As far as CO2 we have solved most other emissions such as CO and NOx but perfect hydrocarbon combustion results in water and CO2. Enough CO2 will raise there earths temperature, this is a fact all you have to do is look at Venus for a worst case hellscape of a runaway CO2 greenhouse effect.

Will we get there, probably not, but we are throwing up much more sequestered ancient carbon than is being returned in the carbon cycle, hence a rise in measured CO2 levels, hopefully there are some feedback systems on the earth to keep it in check (like ocean algae) otherwise the temps will keep going up and bad things will happen. We are gambling with it right now, the earth will survive either way, life will go on, we just might suffer for it or not be here like many other other extinct creatures.
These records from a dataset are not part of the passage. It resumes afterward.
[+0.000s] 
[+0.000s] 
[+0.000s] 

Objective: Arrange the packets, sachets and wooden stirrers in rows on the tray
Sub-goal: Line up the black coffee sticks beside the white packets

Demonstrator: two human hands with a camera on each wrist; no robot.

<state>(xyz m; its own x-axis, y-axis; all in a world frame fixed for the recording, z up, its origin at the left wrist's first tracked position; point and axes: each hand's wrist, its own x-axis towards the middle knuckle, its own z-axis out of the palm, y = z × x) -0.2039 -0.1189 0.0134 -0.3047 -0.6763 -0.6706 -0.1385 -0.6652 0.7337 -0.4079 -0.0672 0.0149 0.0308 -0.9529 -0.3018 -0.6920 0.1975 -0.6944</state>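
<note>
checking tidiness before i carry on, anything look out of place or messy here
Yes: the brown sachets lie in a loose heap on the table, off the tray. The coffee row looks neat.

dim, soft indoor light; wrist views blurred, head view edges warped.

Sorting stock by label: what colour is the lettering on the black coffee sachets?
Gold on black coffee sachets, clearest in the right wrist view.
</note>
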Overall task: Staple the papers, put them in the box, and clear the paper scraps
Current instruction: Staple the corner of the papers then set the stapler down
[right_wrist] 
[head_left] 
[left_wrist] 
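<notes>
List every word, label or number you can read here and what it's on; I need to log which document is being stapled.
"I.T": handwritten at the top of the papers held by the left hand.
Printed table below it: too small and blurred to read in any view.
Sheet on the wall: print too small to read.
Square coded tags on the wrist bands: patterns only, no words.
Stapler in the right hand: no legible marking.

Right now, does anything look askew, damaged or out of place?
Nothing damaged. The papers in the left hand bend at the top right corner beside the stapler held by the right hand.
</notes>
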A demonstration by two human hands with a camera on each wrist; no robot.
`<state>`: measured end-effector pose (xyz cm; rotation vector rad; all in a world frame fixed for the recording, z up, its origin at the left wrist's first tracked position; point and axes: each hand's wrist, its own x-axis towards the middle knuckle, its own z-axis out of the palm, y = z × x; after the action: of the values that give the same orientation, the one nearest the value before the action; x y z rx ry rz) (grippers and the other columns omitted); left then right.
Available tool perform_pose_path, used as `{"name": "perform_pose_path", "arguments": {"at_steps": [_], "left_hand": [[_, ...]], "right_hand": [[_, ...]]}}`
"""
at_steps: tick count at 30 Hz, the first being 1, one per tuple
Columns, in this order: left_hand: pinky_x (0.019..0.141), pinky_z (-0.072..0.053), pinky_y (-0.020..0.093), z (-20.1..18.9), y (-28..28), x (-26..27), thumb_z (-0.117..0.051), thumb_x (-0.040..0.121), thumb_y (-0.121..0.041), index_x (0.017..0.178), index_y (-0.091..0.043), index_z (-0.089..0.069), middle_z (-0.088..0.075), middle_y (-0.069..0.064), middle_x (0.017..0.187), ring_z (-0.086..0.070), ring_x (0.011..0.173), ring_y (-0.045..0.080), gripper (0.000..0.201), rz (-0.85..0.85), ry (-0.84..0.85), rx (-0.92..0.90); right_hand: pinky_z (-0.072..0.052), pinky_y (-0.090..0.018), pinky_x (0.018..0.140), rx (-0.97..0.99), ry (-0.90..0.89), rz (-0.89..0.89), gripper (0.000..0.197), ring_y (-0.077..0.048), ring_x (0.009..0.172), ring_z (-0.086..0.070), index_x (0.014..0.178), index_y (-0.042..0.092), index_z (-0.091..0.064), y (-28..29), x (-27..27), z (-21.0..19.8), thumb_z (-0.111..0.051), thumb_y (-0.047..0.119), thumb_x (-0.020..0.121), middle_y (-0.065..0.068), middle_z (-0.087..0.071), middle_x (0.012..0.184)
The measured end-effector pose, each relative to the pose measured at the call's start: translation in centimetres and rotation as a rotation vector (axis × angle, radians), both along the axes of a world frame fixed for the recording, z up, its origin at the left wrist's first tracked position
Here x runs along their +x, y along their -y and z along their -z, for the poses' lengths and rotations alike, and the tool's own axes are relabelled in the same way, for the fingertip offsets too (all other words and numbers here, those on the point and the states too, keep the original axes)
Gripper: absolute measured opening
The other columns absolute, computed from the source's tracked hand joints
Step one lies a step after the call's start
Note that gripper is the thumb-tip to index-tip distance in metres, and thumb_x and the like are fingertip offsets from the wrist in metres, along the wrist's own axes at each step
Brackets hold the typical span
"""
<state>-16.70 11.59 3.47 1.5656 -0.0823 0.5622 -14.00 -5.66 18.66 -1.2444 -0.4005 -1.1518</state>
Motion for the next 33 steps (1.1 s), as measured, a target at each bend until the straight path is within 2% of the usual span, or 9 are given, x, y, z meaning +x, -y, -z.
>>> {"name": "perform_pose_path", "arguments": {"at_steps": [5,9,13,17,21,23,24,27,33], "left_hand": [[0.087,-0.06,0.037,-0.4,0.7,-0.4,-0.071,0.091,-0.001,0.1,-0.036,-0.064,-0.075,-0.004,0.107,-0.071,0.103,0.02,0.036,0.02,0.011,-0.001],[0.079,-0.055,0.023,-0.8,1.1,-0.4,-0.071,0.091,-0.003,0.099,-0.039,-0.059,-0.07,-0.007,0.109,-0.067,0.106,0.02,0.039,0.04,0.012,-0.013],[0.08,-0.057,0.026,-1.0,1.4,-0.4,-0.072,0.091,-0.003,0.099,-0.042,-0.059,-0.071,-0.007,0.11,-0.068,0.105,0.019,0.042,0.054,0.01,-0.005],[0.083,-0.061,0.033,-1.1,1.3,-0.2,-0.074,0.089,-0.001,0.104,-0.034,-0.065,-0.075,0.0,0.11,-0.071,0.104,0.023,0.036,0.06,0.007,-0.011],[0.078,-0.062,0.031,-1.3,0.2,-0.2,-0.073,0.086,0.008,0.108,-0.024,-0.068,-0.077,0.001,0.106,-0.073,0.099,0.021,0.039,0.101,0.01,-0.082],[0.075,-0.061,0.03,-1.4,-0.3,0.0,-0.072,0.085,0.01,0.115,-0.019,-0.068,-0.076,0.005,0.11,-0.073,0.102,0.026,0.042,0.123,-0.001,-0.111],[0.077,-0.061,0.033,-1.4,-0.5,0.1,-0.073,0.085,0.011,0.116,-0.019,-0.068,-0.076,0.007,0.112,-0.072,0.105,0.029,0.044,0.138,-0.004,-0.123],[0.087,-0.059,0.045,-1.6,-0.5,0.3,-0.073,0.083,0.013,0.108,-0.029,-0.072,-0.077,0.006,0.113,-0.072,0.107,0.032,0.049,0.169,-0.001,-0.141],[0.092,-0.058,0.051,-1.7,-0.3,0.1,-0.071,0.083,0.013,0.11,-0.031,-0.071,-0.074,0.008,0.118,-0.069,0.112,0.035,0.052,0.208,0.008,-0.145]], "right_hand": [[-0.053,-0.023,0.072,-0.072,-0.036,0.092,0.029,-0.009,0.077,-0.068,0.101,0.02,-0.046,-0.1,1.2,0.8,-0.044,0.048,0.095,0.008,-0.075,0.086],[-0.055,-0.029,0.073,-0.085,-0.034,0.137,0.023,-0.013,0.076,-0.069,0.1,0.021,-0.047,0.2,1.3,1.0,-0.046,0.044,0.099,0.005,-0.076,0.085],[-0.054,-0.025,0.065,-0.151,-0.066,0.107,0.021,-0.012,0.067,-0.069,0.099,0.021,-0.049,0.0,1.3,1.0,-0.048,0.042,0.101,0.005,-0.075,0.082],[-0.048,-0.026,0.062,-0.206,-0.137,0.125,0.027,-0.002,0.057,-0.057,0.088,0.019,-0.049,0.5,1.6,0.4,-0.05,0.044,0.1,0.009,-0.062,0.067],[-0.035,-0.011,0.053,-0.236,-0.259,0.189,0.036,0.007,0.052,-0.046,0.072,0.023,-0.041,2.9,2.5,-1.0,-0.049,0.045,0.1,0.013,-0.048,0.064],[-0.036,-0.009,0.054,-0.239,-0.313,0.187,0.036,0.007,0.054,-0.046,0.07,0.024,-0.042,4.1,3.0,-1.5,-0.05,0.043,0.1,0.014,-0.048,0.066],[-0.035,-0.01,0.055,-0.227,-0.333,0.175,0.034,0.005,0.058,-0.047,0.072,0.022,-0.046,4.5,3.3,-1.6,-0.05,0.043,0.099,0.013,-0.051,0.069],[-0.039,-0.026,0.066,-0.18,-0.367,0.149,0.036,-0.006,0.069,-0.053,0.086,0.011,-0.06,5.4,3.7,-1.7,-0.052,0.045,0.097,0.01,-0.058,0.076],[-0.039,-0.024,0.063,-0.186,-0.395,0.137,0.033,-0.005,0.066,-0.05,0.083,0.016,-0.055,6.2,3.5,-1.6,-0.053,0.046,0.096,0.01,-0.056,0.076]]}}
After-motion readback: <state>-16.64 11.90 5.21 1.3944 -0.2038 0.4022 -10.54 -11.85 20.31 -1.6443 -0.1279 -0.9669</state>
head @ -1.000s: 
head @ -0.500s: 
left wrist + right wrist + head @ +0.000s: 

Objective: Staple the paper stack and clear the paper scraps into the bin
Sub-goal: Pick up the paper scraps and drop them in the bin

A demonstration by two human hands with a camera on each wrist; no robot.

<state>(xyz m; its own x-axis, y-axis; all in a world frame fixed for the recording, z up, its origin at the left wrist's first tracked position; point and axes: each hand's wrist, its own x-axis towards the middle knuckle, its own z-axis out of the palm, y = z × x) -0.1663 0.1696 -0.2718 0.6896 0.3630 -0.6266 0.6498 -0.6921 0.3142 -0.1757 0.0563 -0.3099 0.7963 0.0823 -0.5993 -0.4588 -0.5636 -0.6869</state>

I think we have time and obviously I am not too worried driving a gas RV around, but we do need to go electric and then move to some other energy source than hydrocarbons so we can stop throwing so much carbon up in the air.

The more non carbon based energy sources we use the less will be used in the manufacture of batteries and everything else. Solar panels make solar panels along with some silicon and metal, solar panels can make batteries too. the LCA needs to account for moving to renewable energy on the grid supporting the manufacture. Lithium battery recycling will be huge its already shown to be viable to recycle them.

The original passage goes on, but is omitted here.